Оно верно, что спустя некоторое время ребенок начи­нает видеть и недостатки своего искусства, пытается ис­правлять и исправляет. Ну, так ведь это ребенок — он развивается и идет вперед. А что же им развиваться! Ку­да еще идти? Они давным-давно прочно и незыблемо ос­тановились — достигли своего предела и величественно за­стыли. Все, кроме того, что они умеют делать, т. е. кро­ме обносков и обтрепков того, что получено ими от своих учителей, — кажется им пустым фантазерством и бредня­ми. Некоторые обноски настолько истрепались, что совер­шенно не похожи на то, что они когда-то получили. Их они принимают за новые свои открытия и за шаг вперед.

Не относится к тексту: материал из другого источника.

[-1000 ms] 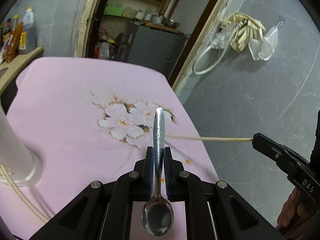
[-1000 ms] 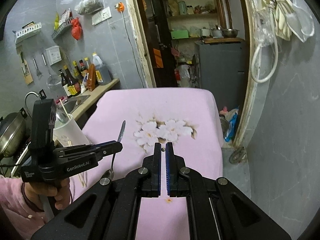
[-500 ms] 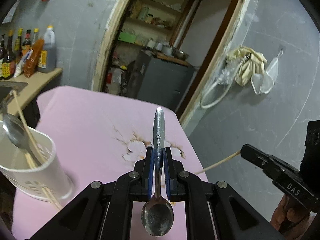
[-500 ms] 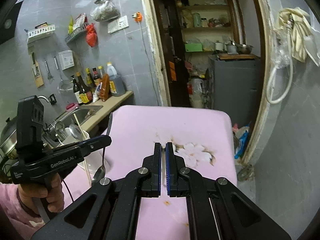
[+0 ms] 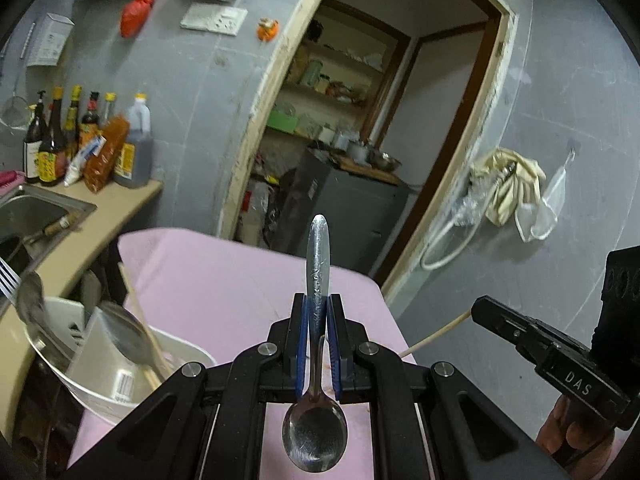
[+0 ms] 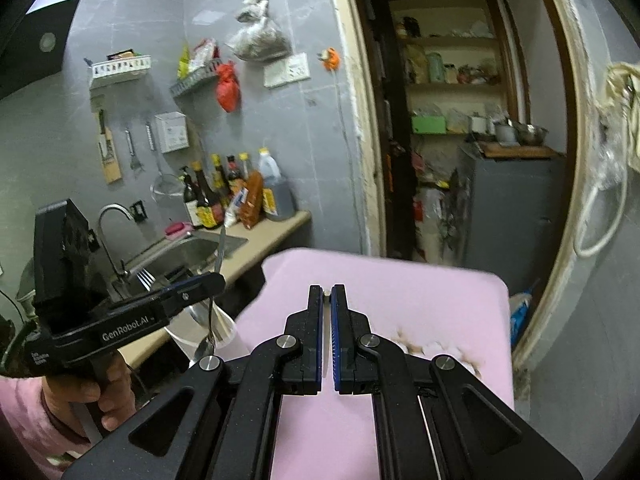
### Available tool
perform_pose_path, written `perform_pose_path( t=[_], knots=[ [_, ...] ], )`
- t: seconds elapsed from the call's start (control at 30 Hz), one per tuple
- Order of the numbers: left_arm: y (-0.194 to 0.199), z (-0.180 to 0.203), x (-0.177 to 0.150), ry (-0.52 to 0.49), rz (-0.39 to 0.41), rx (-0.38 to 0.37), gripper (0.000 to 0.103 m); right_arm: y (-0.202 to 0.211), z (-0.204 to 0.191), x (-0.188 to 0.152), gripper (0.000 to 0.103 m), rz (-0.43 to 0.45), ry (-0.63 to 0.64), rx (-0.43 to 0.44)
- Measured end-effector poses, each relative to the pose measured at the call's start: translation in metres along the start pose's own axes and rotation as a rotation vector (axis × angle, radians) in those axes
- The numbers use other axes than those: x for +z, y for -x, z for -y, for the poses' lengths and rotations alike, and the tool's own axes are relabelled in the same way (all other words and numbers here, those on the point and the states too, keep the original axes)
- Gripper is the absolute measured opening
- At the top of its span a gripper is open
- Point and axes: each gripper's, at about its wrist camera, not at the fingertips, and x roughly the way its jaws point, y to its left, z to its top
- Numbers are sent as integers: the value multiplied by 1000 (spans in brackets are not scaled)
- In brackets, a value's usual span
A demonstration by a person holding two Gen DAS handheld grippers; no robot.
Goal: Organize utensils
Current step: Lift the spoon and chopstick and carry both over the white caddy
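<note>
My left gripper (image 5: 317,304) is shut on a steel spoon (image 5: 316,432), handle pointing up and forward, bowl hanging toward the camera. It hovers above the pink table (image 5: 224,280), just right of a white utensil holder (image 5: 100,380) that holds spoons, a fork and chopsticks. My right gripper (image 6: 327,294) is shut on a thin wooden chopstick (image 5: 436,336); in its own view only the chopstick's end (image 6: 327,292) shows between the pads. In the right wrist view the left gripper (image 6: 200,284) holds the spoon (image 6: 210,320) over the holder (image 6: 216,332).
A sink (image 6: 188,252) and a counter with sauce bottles (image 6: 232,196) lie left of the table. A doorway with a grey cabinet (image 6: 516,208) is behind it. The grey wall (image 5: 540,240) is close on the right.
Both grippers have risen and tilted upward. The left gripper has carried the spoon left toward the white holder, which now fills the lower left of its view.
</note>
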Motion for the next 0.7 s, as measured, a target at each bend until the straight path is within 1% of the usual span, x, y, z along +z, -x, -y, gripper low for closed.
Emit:
perform_pose_path(
  t=[0.23, 0.4, 0.5, 0.7],
  knots=[
    [21, -36, 32, 24, 81, 24, 9, 0, -41, 39, 4, 67, 69, 48],
    [30, -68, 51, 46, 129, 63, 9, 0, -69, 56, 4, 96, 93, 82],
    [35, -87, 58, 53, 150, 87, 9, 0, -85, 62, 4, 100, 96, 95],
    [42, -129, 67, 79, 174, 117, 9, -1, -111, 68, 4, 87, 119, 89]
  ],
)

Иногда им приходится стукаться лбом о свою неудачу или видеть недоступную им красоту и власть в руках дру­гих... Со дна души их подымаются благодетельные сомне­ния... Даже, может быть, пробуждается и совесть... Но они гонят от себя этих незваных, непрошеных визитеров.

Пусть другие (безумцы и фанатики) разбивают свои буй­ные головы в поисках неуловимых красот. Пусть тратят время и силы на ловлю «настоящего» и «подлинного»... Пусть даже и поймают его — с них брать пример не стоит. Жизнь одна, второй не будет и надо пользоваться преиму­ществами своего положения.

И вот торгуют они оптом и в розницу обломками чужих идей, размахивают знаменами с великими именами и под­совывают потребителю свое жалкое ремесло, выдавая его за правду и даже за художество.

Да и почему бы им этого не делать? Вот если бы они выпускали, скажем, гнилые нитки, — их бы за это не по­хвалили и отправили куда следует, а в театре можно. Всё можно. Законом пока не возбраняется.

Если же появится все-таки на пути какой-нибудь безу­мец, дела которого могут быть опасны для их спокойствия, — что стоит убрать его? На что другое, а на это они мастера.

«Безумцы» же эти всегда были довольно неискусны в делах интриг и битв за существование.